India has a tele-density of 4.5 per cent and about five million Internet subscribers. Most of the telecom infrastructure is first-generation TDM equipment, and is not primed to deliver new-world connectivity and services. Having said that, India is ideally positioned to leverage off its late mover advantage – by leapfrogging to the third generation telecommunications platforms.
Also, very few localities in India have proper broadband connectivity all the way to the last mile. Even the network building is slow primarily because many companies are individually trying to build those networks. There is also the lack of regulation and fragmentation in the cable segment. Wireless technologies can play a huge role in deploying broadband in this country. Japan's NTT DoCoMo is a perfect example of successful IP connectivity through airwaves. Of course, none of this removes the necessity of citywide, statewide, and countrywide broadband backbones.
Confusion lies also in which technology to adopt considering factors such as Internet penetration, the fragmentation of such penetration, government regulations, infrastructure availability et al. Some feel, considering India’s large territorial expanse and geographical mix, satellites would be one of the fastest and most economical ways to deliver broadband across the country. However, most are banking on ‘Cable’ as an ideal medium for proliferating broadband in India. India currently has about 40 million cable TV subscribers. And all are potential customers. The growth of the cable Industry in India has been unregulated, though, and there are innumerable small and medium size service providers here, unlike the US, where massive consolidation has taken place and there are a total of 7-8 service providers in the cable Industry. What is required here is consolidation among the service providers. Where the medium level service providers buy out the majority of India’s small cable operators.
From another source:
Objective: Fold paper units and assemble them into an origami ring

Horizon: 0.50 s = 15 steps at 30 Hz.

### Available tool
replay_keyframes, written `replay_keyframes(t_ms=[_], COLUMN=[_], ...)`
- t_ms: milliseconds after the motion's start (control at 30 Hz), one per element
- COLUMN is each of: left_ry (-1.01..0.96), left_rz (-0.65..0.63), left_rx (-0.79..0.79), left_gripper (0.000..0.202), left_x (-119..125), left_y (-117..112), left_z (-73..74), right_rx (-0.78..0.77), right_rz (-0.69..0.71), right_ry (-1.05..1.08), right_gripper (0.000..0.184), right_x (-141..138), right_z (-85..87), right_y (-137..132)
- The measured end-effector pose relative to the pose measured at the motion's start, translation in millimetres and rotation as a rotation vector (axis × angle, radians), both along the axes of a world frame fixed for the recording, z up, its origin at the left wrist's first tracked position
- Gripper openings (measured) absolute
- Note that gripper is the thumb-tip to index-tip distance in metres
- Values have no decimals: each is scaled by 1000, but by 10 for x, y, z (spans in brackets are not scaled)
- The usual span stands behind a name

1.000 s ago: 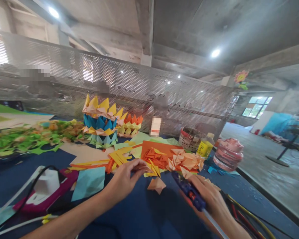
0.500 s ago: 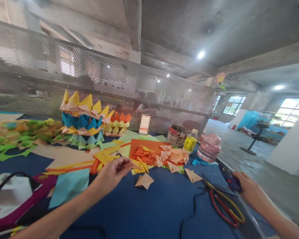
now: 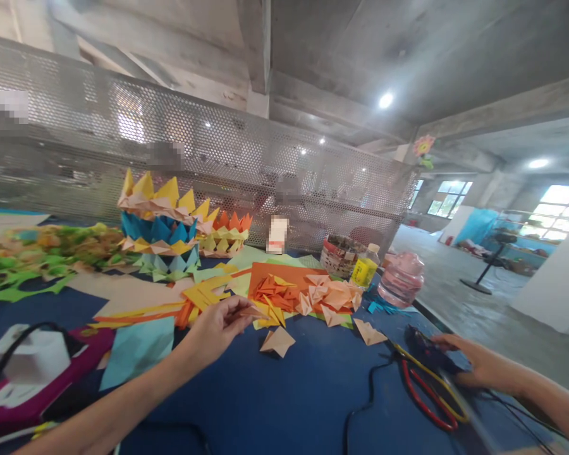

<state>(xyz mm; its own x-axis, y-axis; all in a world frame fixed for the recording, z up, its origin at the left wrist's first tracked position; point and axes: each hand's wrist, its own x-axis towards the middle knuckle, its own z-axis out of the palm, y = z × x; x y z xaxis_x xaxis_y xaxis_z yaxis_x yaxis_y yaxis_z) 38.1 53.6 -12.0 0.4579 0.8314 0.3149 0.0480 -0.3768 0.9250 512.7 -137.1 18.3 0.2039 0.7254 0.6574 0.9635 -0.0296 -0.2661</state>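
My left hand (image 3: 225, 320) is above the middle of the table, its thumb and fingers pinching a small folded peach paper piece (image 3: 252, 312). Just beyond its fingertips lie yellow folded pieces (image 3: 271, 314). A loose peach triangle (image 3: 278, 342) rests on the blue tabletop to their front. At the table's right edge, my right hand (image 3: 469, 360) is closed around the rear of a dark blue-purple tool (image 3: 429, 349) that looks like a glue gun; motion blurs its shape. Scissors (image 3: 431, 392) with red and yellow handles lie beside it.
Stacked paper crowns (image 3: 164, 224) stand at the back left. Orange and peach folded pieces (image 3: 329, 296) are heaped mid-table, near a woven basket (image 3: 342, 256), a yellow-labelled bottle (image 3: 365, 268) and a pink jug (image 3: 401, 279). A black cord (image 3: 370, 385) crosses the front. A perforated metal panel (image 3: 208, 145) borders the back.
My right hand and the dark tool have shifted, with the tool's visible part now further left and the hand turned more level. My left hand keeps its pinch, nearly still.
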Motion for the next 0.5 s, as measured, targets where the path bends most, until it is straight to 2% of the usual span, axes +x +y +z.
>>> replay_keyframes(t_ms=[33,100,133,167,200,233,300,367,433,500], left_ry=[-3,2,8,13,17,17,5,-4,-5,-9], left_rz=[1,-7,-11,-13,-16,-18,-18,-17,-20,-25], left_rx=[0,4,7,10,11,10,7,3,2,-4], left_gripper=[31,30,30,29,29,30,30,31,32,33], left_x=[2,5,8,11,14,17,20,18,11,2], left_y=[-6,-18,-22,-26,-27,-26,-19,-6,8,18], left_z=[10,26,30,30,27,20,-2,-23,-33,-30], right_rx=[-65,-289,-322,-287,-233,-235,-310,-410,-508,-566], right_rz=[-47,-187,-293,-311,-258,-132,127,287,363,446], right_ry=[-4,-69,-160,-266,-328,-330,-245,-175,-104,-46], right_gripper=[43,30,26,27,31,35,35,43,51,57], right_x=[66,85,1,-158,-391,-684,-1355,-1968,-2379,-2570], right_z=[79,279,375,450,495,508,453,348,261,223], right_y=[-25,-46,-36,-13,25,75,209,383,589,807])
Across the world, governments are poised to create regulatory and legal environments conducive to the age of convergence. The British government wishes to make the country the best place in the world for e-business. South Korea and Japan have similar plans. And Singapore is well on its way to becoming the most wired nation on earth. In each of these countries governments are taking the lead in addressing the demands and challenges of convergence.
The future of Broadband technology in India is vested in consolidation of companies, technology and services. On the service provider front, one could witness a lot of consolidation in the industry with a few strong players emerging as national players. On the technology front, there will be convergence of voice, video and data on a single platform. On the service front, some popular services that will emerge are IP Telephony, Interactive TV and Video on Demand, among others. As the operators consolidate and more corporatization happens, the size of the network will grow dramatically in terms of number of subscribers per headend. In addition regulation, Conditional Access System becoming mandatory will transform the nature of this business in India. Telecom companies may shift to delivering these services and will deploy a lot of long haul solutions carrying these signals across cities and states.
But, eventually, broadband will rise to the top because it is the natural evolution of technology. Just as the top speed of cars rose from 50 kilometers an hour to over 200, access bandwidth too will grow as the technology grows to provide more media-rich sites and larger downloads become available.